Find the line below with "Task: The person" and the line with "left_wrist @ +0". Output exactly those lines and everything between them, leaving out the pictures.

Dataset extract START

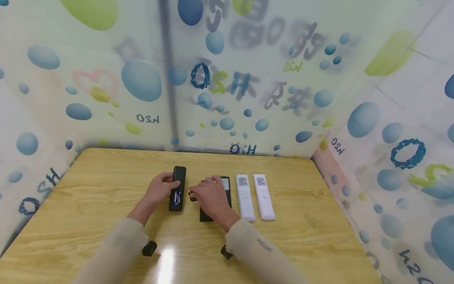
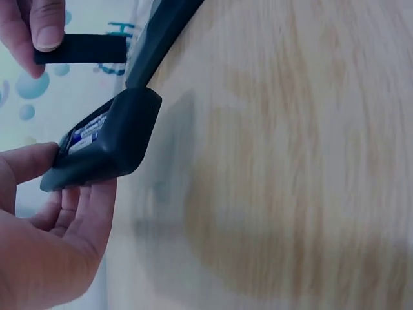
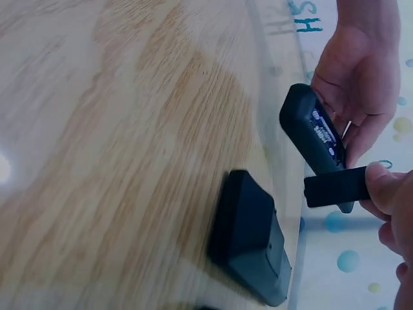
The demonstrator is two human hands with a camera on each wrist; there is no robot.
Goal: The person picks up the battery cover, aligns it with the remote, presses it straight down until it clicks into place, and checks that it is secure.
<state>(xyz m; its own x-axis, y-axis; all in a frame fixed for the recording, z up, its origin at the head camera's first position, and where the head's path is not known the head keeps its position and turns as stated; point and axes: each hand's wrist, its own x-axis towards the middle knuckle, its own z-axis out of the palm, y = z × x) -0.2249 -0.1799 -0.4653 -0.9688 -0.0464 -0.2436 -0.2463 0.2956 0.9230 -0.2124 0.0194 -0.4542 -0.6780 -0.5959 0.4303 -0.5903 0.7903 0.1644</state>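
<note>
My left hand (image 1: 160,188) grips a black remote control (image 1: 180,175), its back facing up and its battery compartment uncovered. Batteries (image 2: 89,132) with blue-purple wrappers lie inside, seen also from the right wrist view. Between thumb and fingers, my right hand (image 1: 213,200) pinches a flat black battery cover (image 3: 337,187). The cover is held to the right of the remote in the head view, apart from the compartment. Beneath the right hand another black remote (image 1: 205,215) lies on the table, partly hidden by the hand.
A further black remote with a white label (image 1: 226,184) lies just right of it, partly covered by the right hand. Two white remotes, a left one (image 1: 246,203) and a right one (image 1: 264,201), lie side by side on the wooden table (image 1: 312,244). Patterned walls stand behind and at the sides.
</note>
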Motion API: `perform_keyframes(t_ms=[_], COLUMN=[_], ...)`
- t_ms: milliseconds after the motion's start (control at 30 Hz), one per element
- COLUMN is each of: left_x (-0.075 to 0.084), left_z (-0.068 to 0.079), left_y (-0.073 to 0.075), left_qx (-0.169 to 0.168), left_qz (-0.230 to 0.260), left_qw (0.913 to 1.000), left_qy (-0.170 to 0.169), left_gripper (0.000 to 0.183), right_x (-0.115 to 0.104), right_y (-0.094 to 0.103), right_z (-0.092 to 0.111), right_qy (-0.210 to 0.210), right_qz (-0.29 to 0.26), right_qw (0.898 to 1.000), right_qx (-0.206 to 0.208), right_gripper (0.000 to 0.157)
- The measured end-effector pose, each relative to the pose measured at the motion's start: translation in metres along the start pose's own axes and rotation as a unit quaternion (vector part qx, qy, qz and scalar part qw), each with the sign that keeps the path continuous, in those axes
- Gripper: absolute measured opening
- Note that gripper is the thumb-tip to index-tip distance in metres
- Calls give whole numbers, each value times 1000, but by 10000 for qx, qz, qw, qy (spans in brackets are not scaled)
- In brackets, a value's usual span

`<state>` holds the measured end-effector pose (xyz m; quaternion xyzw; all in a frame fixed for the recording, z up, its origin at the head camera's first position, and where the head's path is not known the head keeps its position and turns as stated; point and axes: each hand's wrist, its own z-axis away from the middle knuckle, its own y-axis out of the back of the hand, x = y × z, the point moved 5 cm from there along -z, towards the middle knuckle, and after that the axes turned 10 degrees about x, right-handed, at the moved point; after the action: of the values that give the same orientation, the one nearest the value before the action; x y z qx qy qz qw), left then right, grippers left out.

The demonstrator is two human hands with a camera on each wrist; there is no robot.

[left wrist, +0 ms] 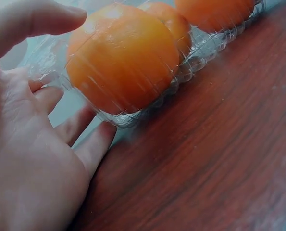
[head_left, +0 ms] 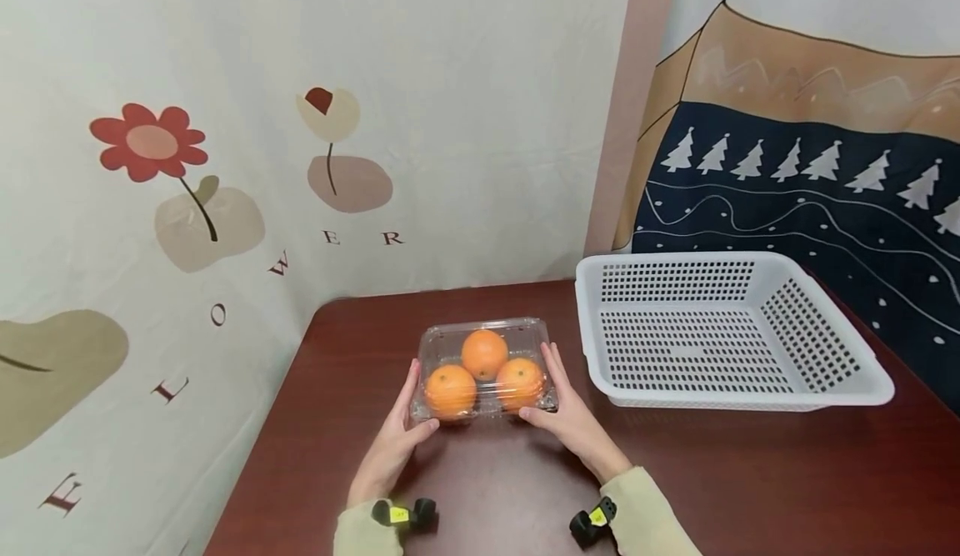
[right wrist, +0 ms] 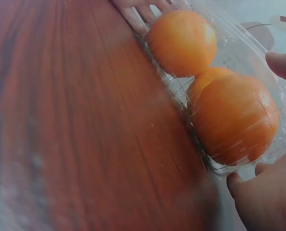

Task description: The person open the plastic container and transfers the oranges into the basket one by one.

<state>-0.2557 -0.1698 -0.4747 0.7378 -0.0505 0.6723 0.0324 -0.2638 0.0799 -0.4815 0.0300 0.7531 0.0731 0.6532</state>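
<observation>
A clear plastic clamshell box [head_left: 486, 328] with three oranges inside is near the middle of the table. My left hand [head_left: 392, 443] grips its left side, thumb at the near corner and fingers along the side. On the opposite side, my right hand [head_left: 573, 423] holds the box the same way. In the left wrist view, the thumb reaches over the box beside one orange [left wrist: 123, 60], and fingertips touch the lower edge. The right wrist view shows another orange [right wrist: 234, 120] through the plastic, close to the right fingers. The lid looks closed.
A white perforated basket [head_left: 611, 402] stands on the dark red-brown table [head_left: 510, 489], to the right of the box. Behind the table hangs a patterned cloth [head_left: 480, 122] with flowers and letters. A dark cloth with white trees [head_left: 787, 160] hangs at the right.
</observation>
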Motion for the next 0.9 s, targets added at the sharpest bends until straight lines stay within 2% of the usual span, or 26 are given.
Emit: perform_keyframes(t_ms=[167,267,400,600,767,900], left_x=[3,1,-9,-21,-22,-20], left_z=[-1,-2,-5,-9,-12,-10], left_y=[-3,-2,1,-1,-2,2], left_qx=[21,76,180,351,456,561], left_qz=[-148,-310,-508,-493,-505,-637], left_qw=[9999,9995,9984,9976,9974,9964], left_qy=[4,25,179,329,222,36], left_gripper=[80,79,79,81,81,79], right_x=[9,-2,-17,-23,-22,-11], right_y=[2,2,2,3,5,2], right_z=[-4,-1,4,4,0,-3], right_qy=[92,55,-23,-15,242,257], right_qz=[-232,-339,-243,-55,-186,-485], right_qw=[9997,9993,9996,9999,9995,9985], right_qx=[-81,-125,-152,-121,41,27], right_gripper=[92,91,88,86,83,82])
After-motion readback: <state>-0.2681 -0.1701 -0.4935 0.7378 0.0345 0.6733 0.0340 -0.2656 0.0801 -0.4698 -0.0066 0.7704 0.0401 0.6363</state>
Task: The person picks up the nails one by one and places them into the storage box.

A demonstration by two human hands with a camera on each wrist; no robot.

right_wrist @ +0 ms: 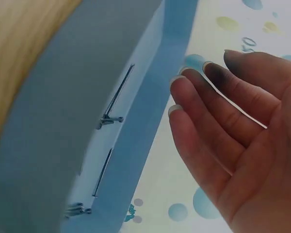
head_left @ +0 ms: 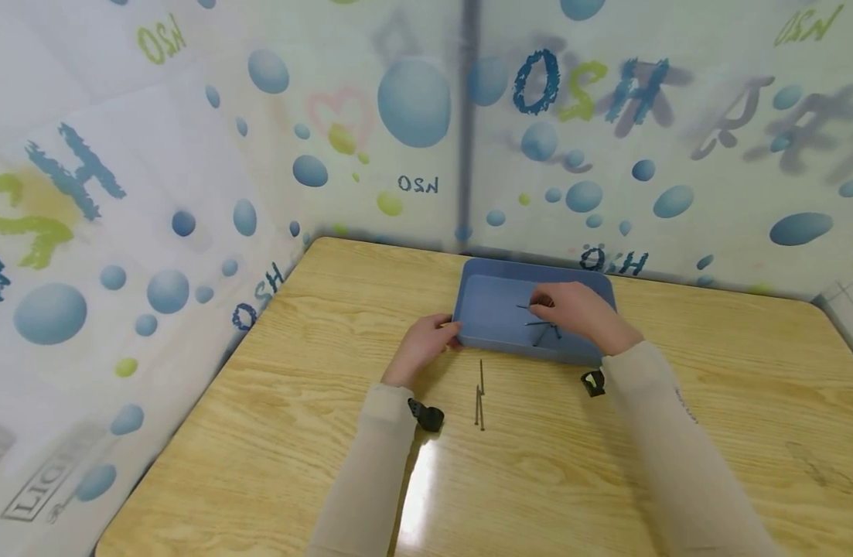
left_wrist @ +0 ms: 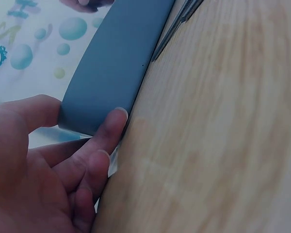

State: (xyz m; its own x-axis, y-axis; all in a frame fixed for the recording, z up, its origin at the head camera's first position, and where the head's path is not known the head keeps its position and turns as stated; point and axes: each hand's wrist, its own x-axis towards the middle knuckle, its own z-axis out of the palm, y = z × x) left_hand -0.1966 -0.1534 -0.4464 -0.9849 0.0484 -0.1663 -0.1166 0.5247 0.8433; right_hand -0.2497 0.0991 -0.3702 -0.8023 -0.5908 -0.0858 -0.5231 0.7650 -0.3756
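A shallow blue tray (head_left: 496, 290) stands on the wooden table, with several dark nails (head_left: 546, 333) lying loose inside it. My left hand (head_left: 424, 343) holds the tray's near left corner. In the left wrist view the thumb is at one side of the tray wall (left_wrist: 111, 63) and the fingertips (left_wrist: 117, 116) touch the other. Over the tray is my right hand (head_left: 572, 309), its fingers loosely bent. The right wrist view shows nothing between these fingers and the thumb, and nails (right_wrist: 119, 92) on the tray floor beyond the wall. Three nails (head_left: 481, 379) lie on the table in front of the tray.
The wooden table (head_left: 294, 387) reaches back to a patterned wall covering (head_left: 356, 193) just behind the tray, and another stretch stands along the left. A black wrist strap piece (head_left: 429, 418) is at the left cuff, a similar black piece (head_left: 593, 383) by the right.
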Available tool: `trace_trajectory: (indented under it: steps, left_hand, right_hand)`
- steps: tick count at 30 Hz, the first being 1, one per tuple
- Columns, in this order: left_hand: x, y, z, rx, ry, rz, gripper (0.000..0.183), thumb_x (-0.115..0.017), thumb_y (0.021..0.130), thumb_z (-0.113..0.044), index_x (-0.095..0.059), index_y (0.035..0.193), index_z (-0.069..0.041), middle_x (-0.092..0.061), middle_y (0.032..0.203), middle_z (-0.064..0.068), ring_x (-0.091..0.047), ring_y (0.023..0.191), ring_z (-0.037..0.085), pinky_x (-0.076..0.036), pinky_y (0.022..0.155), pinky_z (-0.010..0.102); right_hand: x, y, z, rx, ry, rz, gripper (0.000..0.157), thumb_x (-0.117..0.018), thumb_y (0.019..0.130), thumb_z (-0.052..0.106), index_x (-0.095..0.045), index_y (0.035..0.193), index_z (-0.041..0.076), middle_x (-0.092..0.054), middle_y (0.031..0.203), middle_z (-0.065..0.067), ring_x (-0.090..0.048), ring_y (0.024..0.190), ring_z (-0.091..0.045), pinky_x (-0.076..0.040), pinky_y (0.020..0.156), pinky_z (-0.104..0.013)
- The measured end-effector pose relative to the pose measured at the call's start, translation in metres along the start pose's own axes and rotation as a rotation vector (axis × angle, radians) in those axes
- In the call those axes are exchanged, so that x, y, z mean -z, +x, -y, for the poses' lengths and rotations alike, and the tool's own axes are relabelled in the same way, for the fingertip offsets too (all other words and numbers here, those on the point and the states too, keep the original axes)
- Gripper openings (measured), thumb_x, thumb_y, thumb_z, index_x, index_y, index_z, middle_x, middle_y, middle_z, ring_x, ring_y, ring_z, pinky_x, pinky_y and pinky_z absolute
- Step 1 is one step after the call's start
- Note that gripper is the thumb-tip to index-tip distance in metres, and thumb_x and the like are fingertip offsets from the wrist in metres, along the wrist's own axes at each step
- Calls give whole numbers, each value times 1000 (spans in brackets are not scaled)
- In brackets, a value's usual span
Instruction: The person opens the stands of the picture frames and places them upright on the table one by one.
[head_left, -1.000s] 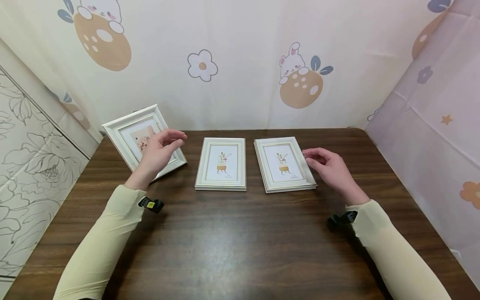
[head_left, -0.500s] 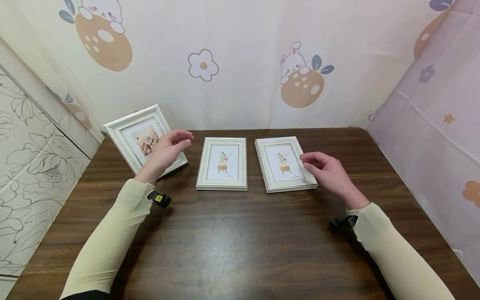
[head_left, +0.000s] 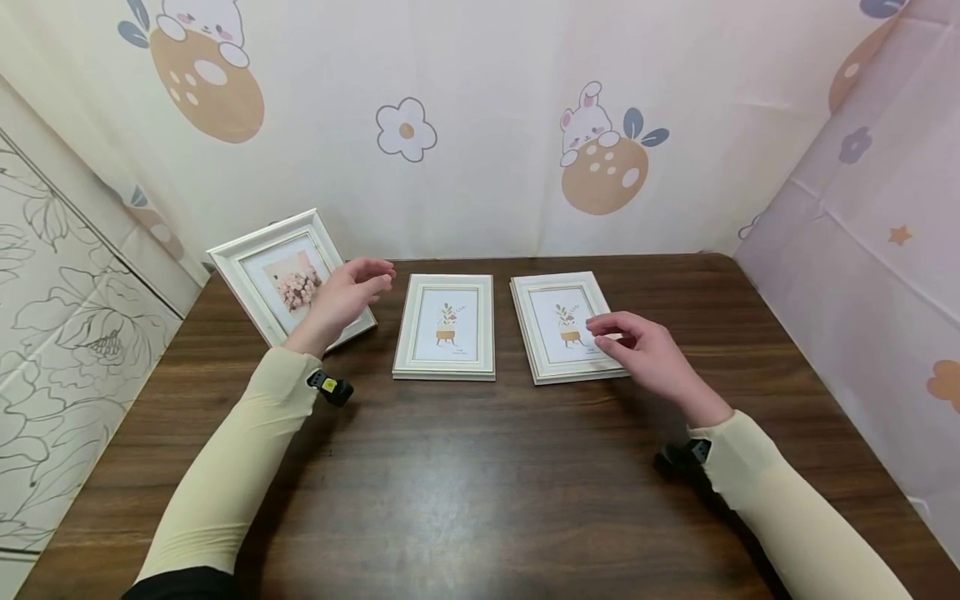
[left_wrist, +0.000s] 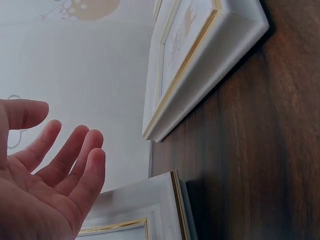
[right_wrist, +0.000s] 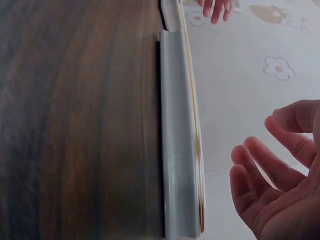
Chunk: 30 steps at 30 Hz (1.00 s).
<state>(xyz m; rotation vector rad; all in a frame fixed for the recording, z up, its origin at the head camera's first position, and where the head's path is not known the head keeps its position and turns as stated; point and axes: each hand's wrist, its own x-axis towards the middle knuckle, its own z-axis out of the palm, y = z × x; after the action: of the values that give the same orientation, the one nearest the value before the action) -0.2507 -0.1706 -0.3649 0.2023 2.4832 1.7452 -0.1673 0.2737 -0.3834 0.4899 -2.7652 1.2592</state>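
In the head view my left hand (head_left: 341, 302) hovers in front of a white picture frame (head_left: 273, 250) that stands tilted at the left, its photo of pink flowers partly covered. The fingers are relaxed and hold nothing. Flat on the table lies a middle white frame (head_left: 444, 373) with a potted-plant print. A similar right-hand frame (head_left: 536, 342) lies slightly turned. Over its right edge my right hand (head_left: 648, 354) is held, fingers loosely bent with nothing between them. In the right wrist view a gap shows between the right hand (right_wrist: 280, 185) and the frame's side (right_wrist: 180, 135).
The dark wooden table (head_left: 450, 483) reaches back to a patterned curtain (head_left: 480, 183). Another curtain (head_left: 870, 250) borders the right side, and a flower-drawn panel (head_left: 67, 317) the left. Small black cameras sit on both wrists.
My left hand has moved right, uncovering more of the flower photo. My right hand has shifted left and slightly nearer, over the right-hand frame's edge. The frames stay in place.
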Motion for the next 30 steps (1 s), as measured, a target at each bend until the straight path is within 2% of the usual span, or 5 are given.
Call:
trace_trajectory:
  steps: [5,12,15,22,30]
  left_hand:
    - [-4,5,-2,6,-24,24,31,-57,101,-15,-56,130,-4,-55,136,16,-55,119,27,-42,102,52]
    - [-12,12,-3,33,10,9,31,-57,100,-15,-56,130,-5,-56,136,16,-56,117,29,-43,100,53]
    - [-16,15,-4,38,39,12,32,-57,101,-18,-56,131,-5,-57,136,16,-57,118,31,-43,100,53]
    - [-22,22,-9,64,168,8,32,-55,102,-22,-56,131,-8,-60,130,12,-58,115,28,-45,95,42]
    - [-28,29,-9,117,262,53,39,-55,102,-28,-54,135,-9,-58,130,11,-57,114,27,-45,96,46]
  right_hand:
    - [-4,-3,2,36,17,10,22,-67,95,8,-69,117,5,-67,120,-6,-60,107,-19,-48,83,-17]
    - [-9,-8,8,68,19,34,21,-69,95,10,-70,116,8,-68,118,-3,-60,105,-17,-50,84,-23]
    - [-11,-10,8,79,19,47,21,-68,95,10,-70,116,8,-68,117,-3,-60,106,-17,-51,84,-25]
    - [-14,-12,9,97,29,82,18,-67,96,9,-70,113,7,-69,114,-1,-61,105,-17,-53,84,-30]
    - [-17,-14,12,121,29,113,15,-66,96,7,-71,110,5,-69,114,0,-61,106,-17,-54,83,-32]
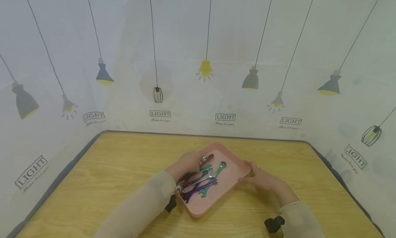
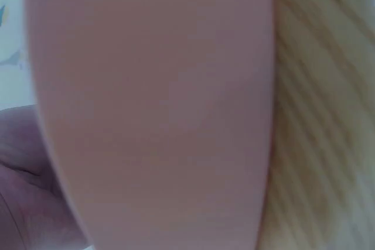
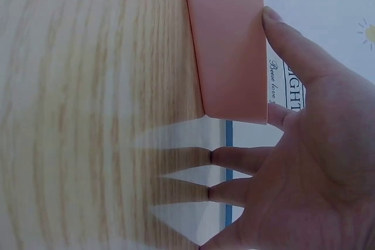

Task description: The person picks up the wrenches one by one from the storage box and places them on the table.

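A pink tray (image 1: 229, 181) stands at an angle on the table, with several metallic combination wrenches piled toward its left side. Among them are a green wrench (image 1: 221, 167), a purple wrench (image 1: 212, 183) and a silver wrench (image 1: 198, 180). My left hand (image 1: 189, 163) reaches over the tray's left edge, its fingers down at a red wrench (image 1: 211, 156); whether they grip it I cannot tell. At the opposite corner, my right hand (image 1: 261, 179) holds the tray between thumb and index finger. In the right wrist view its other fingers (image 3: 237, 159) spread down to the tabletop.
The wood-grain table (image 1: 102, 176) has a dark edge along the back and sides. Close behind it hangs a pale backdrop (image 1: 182, 93) printed with lamps. Black wrist-camera mounts (image 1: 274, 224) sit at both cuffs.
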Demonstrator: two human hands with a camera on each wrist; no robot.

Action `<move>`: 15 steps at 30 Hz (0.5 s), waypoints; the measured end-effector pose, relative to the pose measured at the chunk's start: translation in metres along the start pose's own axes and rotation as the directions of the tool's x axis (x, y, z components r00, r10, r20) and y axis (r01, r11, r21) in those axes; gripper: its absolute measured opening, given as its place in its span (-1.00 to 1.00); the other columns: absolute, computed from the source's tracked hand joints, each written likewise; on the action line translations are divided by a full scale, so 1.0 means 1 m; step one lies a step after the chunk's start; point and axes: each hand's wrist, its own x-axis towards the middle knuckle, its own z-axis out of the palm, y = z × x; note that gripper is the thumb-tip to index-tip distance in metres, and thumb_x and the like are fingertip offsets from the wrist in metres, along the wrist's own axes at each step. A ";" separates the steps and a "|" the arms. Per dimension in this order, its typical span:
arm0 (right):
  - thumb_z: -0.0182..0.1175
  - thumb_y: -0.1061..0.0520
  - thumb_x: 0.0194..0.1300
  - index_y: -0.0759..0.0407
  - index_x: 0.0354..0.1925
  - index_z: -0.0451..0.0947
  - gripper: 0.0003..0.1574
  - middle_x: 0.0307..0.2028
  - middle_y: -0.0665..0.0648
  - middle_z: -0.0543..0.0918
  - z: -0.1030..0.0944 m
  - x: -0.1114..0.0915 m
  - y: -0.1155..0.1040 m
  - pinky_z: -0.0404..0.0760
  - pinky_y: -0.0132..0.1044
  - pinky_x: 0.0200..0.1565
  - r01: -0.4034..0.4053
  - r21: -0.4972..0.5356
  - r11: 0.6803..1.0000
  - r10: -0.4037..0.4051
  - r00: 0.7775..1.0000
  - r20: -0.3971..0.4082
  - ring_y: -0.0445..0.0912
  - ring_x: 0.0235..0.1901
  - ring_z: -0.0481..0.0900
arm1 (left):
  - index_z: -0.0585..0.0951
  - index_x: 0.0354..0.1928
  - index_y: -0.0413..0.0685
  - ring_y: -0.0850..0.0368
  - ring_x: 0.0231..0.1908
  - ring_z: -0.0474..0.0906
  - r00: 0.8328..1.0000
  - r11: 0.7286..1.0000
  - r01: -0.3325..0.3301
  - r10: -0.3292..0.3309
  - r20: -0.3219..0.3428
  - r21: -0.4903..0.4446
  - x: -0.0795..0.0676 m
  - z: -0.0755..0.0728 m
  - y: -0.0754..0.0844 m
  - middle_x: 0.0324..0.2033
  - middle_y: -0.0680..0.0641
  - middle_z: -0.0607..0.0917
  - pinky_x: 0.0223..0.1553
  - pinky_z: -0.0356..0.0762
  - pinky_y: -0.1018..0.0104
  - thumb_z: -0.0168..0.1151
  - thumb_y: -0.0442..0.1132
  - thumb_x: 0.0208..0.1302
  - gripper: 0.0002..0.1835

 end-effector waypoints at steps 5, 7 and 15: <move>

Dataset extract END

Your solution
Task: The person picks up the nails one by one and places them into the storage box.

A demonstration by two human hands with a camera on each wrist; no robot.

right_wrist @ +0 ms: 
head_left @ +0 ms: 
left_wrist @ +0 ms: 

Besides this answer, nothing more is needed.